### Your goal
In the records below, find the line containing "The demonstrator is"; copy exactly that line and all lines after it to the end, and nothing else.

(Extracted data entries)
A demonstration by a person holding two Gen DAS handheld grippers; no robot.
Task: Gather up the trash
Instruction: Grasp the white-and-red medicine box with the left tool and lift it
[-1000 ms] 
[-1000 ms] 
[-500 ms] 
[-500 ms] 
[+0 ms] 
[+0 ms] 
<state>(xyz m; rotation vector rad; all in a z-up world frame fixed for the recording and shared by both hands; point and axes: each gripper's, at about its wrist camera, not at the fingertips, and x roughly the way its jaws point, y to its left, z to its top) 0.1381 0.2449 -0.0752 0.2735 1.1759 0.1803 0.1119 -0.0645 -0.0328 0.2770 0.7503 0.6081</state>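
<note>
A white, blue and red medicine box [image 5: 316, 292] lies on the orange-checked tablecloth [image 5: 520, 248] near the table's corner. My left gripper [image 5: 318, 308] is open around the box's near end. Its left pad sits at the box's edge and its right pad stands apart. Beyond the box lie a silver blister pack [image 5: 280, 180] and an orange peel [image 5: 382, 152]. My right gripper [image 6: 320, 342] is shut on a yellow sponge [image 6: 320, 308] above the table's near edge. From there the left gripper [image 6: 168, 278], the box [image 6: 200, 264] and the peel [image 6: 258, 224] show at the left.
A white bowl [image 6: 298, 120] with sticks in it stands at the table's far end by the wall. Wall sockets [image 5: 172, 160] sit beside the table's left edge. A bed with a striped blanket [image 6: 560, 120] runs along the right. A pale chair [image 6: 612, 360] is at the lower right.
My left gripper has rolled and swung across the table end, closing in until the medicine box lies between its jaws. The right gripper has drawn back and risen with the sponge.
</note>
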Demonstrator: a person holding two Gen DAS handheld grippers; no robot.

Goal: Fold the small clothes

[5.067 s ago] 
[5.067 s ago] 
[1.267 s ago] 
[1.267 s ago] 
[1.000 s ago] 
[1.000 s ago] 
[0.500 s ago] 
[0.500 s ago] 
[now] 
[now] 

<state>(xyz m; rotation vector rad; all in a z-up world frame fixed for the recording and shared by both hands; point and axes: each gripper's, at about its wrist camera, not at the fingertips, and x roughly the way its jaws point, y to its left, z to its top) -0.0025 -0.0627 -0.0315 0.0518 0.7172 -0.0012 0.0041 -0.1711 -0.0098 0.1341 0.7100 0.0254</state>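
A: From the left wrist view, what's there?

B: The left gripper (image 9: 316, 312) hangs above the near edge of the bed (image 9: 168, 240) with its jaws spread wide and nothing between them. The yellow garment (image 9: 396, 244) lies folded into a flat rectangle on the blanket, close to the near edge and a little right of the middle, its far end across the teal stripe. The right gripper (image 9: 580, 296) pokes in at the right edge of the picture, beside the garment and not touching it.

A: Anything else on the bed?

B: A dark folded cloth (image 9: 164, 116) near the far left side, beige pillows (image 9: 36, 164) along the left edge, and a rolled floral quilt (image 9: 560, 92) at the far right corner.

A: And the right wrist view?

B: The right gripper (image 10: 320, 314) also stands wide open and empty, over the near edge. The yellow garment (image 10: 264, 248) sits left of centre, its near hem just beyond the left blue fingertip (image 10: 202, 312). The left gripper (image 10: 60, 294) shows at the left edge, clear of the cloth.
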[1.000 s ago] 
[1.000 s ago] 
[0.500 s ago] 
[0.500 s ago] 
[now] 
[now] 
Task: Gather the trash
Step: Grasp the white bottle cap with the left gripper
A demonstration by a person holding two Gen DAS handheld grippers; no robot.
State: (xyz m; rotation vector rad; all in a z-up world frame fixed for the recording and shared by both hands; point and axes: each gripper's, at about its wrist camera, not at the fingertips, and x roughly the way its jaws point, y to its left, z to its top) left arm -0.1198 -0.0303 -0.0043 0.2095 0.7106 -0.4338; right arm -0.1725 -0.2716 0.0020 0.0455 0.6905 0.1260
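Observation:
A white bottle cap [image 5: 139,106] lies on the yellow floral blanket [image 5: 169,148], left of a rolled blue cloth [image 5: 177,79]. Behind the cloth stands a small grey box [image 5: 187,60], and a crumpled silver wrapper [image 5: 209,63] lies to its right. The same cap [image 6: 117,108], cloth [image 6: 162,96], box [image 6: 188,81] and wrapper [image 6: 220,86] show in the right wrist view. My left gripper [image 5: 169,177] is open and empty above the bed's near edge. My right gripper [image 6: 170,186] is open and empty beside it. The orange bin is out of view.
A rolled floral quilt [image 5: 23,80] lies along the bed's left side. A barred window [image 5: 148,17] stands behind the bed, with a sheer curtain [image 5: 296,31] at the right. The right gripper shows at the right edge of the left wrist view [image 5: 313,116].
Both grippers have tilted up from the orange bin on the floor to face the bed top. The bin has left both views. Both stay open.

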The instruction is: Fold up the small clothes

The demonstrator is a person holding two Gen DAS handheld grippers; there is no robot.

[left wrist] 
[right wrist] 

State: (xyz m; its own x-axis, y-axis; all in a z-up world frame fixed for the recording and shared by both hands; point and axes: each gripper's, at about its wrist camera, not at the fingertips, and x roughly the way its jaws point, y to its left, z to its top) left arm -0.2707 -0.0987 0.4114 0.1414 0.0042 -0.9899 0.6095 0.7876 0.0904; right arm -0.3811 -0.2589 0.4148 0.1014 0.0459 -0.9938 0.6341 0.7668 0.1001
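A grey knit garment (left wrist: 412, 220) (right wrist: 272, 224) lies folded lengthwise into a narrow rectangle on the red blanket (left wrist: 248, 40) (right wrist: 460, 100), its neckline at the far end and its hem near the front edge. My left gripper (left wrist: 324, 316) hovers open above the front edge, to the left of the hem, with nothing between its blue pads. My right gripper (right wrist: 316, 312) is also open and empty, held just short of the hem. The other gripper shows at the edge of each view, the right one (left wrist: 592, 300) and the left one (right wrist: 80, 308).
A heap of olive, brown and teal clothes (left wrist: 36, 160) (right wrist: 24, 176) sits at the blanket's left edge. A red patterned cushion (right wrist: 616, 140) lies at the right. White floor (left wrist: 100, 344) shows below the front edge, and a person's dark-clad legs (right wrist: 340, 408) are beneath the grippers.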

### Written response
The demonstrator is a person holding two Gen DAS handheld grippers; there is no robot.

[left wrist] 
[right wrist] 

State: (xyz m; its own x-axis, y-axis; all in a z-up world frame fixed for the recording and shared by both hands; point and axes: each gripper's, at about its wrist camera, not at the fingertips, and x roughly the way its jaws point, y to its left, z to its top) left arm -0.2707 -0.0987 0.4114 0.1414 0.0042 -0.9899 0.6095 0.7876 0.0904; right arm -0.3811 -0.2589 0.4148 0.1014 0.0459 -0.9938 0.6341 0.7668 0.1001
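A grey knit garment (left wrist: 412, 220) (right wrist: 272, 224) lies folded lengthwise into a narrow rectangle on the red blanket (left wrist: 248, 40) (right wrist: 460, 100), its neckline at the far end and its hem near the front edge. My left gripper (left wrist: 324, 316) hovers open above the front edge, to the left of the hem, with nothing between its blue pads. My right gripper (right wrist: 316, 312) is also open and empty, held just short of the hem. The other gripper shows at the edge of each view, the right one (left wrist: 592, 300) and the left one (right wrist: 80, 308).
A heap of olive, brown and teal clothes (left wrist: 36, 160) (right wrist: 24, 176) sits at the blanket's left edge. A red patterned cushion (right wrist: 616, 140) lies at the right. White floor (left wrist: 100, 344) shows below the front edge, and a person's dark-clad legs (right wrist: 340, 408) are beneath the grippers.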

The exercise has been fully completed.